Information philosophy sees the brain as a magnificent information processing and decision system. It is orders of magnitude more capable than the whole of today's internetworked system of computers and multimedia communications channels at accumulating actionable knowledge, which is the brain's natural purpose, or telos.
Information philosophy is a world-historical moment in
Hegel's sense of Absolute Spirit, a peak of the meditation in the
Nietzsche/
Heidegger metaphor, a process philosophy in the
Whitehead sense of a return to temporality, and a natural noosphere in
Teilhard's image, when the mind realizes and recognizes itself as part of the
cosmic ergodic process of information accumulation, as co-creator of the universe.
Information philosophy is a systematic philosophy, with a triadic architectonic that would have pleased
Kant and
Peirce. It is an idealist philosophy, but its information super-structures are properly constructed on a material base, as
Marx saw clearly. It is worldly, not other-worldly. "Die Welt ist alles, was der Fall ist," said
Ludwig Wittgenstein, "The world is everything that is the case." And the case is what has been cast, by chance.
Information philosophy begins with the case (der Fall) and journeys upward, following the creative ergodic processes as they generate emergent phenomena that contain all we need to examine not only Kant's God, Freedom, and Immortality, but also his Platonic dreams of Truth and Goodness.
Information philosophy identifies and establishes the existence of the Cosmic Good as constructed information structures. Kant's search for a categorical imperative, for a universal duty, becomes "Be good. Preserve the Good.
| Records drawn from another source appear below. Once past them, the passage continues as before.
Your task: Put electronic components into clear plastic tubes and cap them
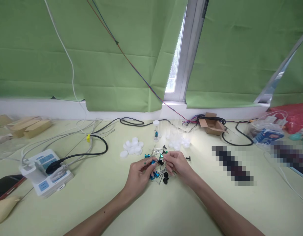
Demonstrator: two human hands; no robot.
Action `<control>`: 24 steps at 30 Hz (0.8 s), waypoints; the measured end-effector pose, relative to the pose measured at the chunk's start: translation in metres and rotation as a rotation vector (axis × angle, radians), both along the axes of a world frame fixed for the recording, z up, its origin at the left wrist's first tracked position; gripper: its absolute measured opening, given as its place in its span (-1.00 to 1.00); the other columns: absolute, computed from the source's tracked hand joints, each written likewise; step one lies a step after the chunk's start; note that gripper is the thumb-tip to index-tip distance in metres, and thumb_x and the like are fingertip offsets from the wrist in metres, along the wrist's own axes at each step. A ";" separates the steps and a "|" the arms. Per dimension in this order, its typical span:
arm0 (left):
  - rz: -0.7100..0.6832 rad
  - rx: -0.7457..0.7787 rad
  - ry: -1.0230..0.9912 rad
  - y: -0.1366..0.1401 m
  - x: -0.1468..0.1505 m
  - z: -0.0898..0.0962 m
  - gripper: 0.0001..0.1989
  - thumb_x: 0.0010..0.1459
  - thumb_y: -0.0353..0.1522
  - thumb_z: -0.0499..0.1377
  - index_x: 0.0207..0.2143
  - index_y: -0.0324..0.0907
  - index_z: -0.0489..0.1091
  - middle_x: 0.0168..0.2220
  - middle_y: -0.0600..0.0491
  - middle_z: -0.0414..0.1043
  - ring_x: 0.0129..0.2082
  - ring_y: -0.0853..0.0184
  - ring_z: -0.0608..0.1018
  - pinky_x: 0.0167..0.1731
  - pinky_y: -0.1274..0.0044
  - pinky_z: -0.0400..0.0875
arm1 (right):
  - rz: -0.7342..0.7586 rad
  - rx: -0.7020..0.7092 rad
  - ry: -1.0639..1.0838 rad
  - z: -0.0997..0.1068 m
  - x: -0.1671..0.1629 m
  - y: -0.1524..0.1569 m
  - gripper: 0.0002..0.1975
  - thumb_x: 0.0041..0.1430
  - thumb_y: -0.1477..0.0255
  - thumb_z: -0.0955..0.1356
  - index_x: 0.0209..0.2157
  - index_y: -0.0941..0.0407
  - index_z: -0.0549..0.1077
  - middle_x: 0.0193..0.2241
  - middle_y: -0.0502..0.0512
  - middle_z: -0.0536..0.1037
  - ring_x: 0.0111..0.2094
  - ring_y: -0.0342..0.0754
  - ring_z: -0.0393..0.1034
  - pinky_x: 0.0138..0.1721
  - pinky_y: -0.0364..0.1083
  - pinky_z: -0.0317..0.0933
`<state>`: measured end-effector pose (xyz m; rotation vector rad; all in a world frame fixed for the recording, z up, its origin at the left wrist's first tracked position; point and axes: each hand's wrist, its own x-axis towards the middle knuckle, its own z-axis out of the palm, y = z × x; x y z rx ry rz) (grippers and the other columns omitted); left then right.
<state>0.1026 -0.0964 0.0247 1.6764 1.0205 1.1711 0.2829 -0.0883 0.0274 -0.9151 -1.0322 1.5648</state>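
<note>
My left hand (139,175) is closed around a small blue-headed piece (153,162) with a thin metal rod. Close beside it, my right hand (178,163) pinches a thin metal rod (159,160) between thumb and fingertips. Whether both hands grip the same piece, I cannot tell. Under and around the fingers lies a loose pile of similar metal-rod pieces, some with blue heads (156,175), others with black heads (165,178). One black piece (188,158) rests apart, right of my right hand. Behind the pile, a clear vial (156,136) with a white cap stands upright, a blue piece inside.
White caps (134,150) lie grouped at the left, and clear vials (176,136) stand behind my right hand. A power strip (47,173) with cables occupies the left side. Near the wall sit an open cardboard box (212,126) and a black cable (131,122).
</note>
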 end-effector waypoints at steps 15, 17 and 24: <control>-0.007 -0.196 -0.126 0.009 -0.001 -0.001 -0.71 0.09 -0.21 0.27 -0.25 -0.26 0.51 -0.57 0.08 0.43 -0.56 0.35 0.46 -0.45 0.50 0.45 | -0.268 0.347 -0.441 0.001 -0.005 -0.006 -0.72 0.16 0.17 0.39 -0.34 0.12 0.40 -0.60 -0.05 0.42 -0.67 -0.16 0.27 -0.64 -0.17 0.18; -0.009 -0.207 -0.140 0.010 -0.001 -0.001 -0.70 0.09 -0.20 0.28 -0.24 -0.26 0.50 -0.57 0.08 0.43 -0.57 0.35 0.45 -0.47 0.50 0.43 | -0.326 0.463 -0.549 0.003 -0.004 -0.008 -0.75 0.18 0.23 0.38 -0.25 0.12 0.42 -0.49 0.00 0.46 -0.60 -0.15 0.31 -0.58 -0.16 0.22; -0.026 -0.222 -0.158 0.012 -0.003 -0.003 -0.71 0.10 -0.22 0.27 -0.22 -0.25 0.48 -0.56 0.09 0.43 -0.57 0.36 0.45 -0.51 0.53 0.37 | -0.335 0.755 -0.761 0.000 0.002 -0.005 -0.84 0.28 0.39 0.32 -0.16 0.09 0.51 -0.31 0.13 0.55 -0.42 -0.06 0.41 -0.42 -0.11 0.31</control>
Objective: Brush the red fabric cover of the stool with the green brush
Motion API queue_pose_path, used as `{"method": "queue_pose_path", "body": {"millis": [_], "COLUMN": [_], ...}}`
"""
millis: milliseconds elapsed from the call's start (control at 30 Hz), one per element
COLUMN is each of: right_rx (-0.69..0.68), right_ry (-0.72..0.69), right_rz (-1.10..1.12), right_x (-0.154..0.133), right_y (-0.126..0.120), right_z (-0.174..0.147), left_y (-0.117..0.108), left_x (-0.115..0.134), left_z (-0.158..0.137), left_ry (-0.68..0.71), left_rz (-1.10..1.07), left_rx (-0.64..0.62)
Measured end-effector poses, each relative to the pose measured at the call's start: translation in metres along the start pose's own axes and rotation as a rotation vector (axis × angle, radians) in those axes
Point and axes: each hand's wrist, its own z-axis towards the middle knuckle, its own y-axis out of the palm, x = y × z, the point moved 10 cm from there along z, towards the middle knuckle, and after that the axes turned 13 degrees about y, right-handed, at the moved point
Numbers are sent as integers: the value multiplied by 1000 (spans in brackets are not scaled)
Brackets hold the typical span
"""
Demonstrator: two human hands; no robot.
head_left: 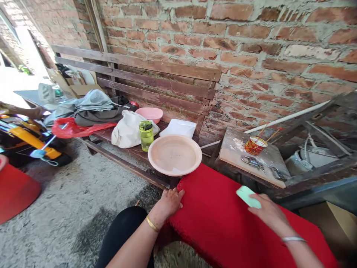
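Note:
A red cloth (214, 212) with a fuzzy edge lies spread over a long surface in front of me. My left hand (170, 201) is closed on its near left edge, fingers curled at the border. Above the cloth's right part, my right hand (266, 212) grips a mint-green rounded oblong block (248, 196); its underside is hidden, so I cannot tell a soap bar from a brush. Just beyond the cloth's far left end stands a pale pink basin (175, 154), seemingly holding water, with a small whitish piece near its front rim.
A wooden bench (134, 169) carries a green bottle (146, 136), a white bag (126, 128), a pink bowl (150, 113) and clothes (95, 108). Right, a board (234, 149) holds a red cup (254, 146) and a padlock (251, 161). A red bucket (16, 193) stands left.

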Motion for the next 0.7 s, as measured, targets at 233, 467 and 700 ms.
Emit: {"method": "queue_pose_path", "body": {"millis": [233,467,700], "right_rx": [-61,-76,62], "right_ry": [-294,-226,132], "right_rz": [-105,-74,-61], "right_x": [-222,-187,45], "right_y": [45,56,-3], "right_z": [-9,7,17], "left_y": [8,8,5], "left_x": [-5,-5,-2], "left_z": [2,0,3], "left_ry": [32,14,16], "left_rz": [-15,34,72], "left_rx": [47,-37,-42]}}
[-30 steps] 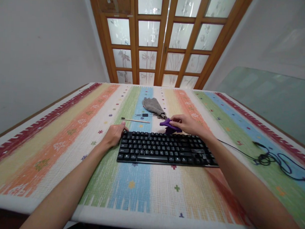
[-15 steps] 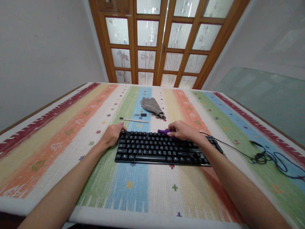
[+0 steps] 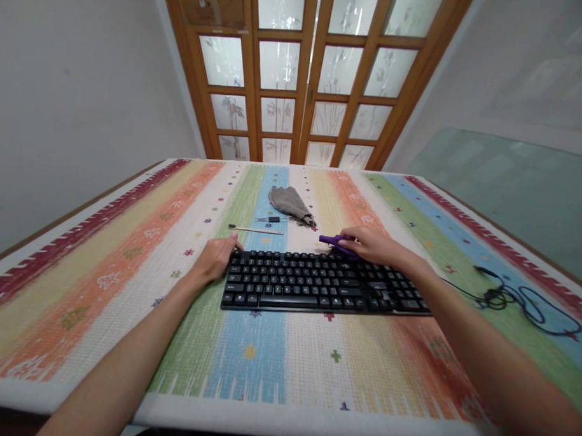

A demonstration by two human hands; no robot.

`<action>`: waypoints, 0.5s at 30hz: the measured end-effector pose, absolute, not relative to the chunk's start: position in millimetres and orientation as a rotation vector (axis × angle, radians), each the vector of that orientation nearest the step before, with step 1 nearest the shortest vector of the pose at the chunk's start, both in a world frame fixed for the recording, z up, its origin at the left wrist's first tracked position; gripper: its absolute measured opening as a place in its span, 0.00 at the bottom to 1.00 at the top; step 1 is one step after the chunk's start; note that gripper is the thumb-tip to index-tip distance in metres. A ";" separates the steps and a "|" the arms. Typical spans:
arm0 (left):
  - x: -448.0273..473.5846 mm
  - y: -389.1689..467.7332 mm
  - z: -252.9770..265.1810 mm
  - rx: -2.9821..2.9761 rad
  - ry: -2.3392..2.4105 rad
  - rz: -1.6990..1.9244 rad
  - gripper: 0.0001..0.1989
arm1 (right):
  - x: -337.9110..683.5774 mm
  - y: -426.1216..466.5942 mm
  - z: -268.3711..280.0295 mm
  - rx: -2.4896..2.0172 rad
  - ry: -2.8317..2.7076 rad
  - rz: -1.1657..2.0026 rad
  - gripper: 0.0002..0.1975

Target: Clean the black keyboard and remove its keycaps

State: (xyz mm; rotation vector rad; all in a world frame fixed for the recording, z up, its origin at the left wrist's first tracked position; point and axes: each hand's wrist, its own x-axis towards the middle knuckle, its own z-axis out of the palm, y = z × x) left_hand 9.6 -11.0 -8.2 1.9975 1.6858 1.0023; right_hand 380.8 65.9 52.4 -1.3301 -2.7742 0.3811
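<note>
Shifted rightward since the earlier frame, purple folded cloth [image 3: 332,240] pinched in right fingers [image 3: 352,234].
Just nearward, parallel to near edge of desk [image 3: 265,408], long black plastic keyboard [image 3: 288,288]; left fingers [image 3: 233,239] at its far-left corner, grip unclear.

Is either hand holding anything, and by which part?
The right hand pinches the purple cloth near its right end. The left hand is at the far left corner of the keyboard; any grip is unclear.
</note>
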 end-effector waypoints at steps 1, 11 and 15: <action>9.6 -10.9 -8.2 2.002 1.684 1.002 0.33 | 383.0 65.1 51.9 -1.299 -2.771 0.433 0.16; 11.0 -12.0 -5.7 1.997 1.693 1.014 0.32 | 360.5 59.6 31.3 -1.341 -2.822 0.298 0.07; 11.4 -12.2 -4.9 1.998 1.713 0.986 0.32 | 364.8 64.5 31.1 -1.329 -2.750 0.404 0.09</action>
Do good unto others. Life is Good."
Evil is not merely the absence of
Good, but the destruction of
ergodic information structures, always fragile in the presence of
entropic forces.
Information philosophy explains how humans are free to do good. Just as an individual character becomes good through good works (Karma in the Atman), the
Sum of all human good works is seen as the manifestation of a "world soul" or matrix of information (Brahman) which can encode the immortality of each individual.
Man is free. God is Good. And you can Know it.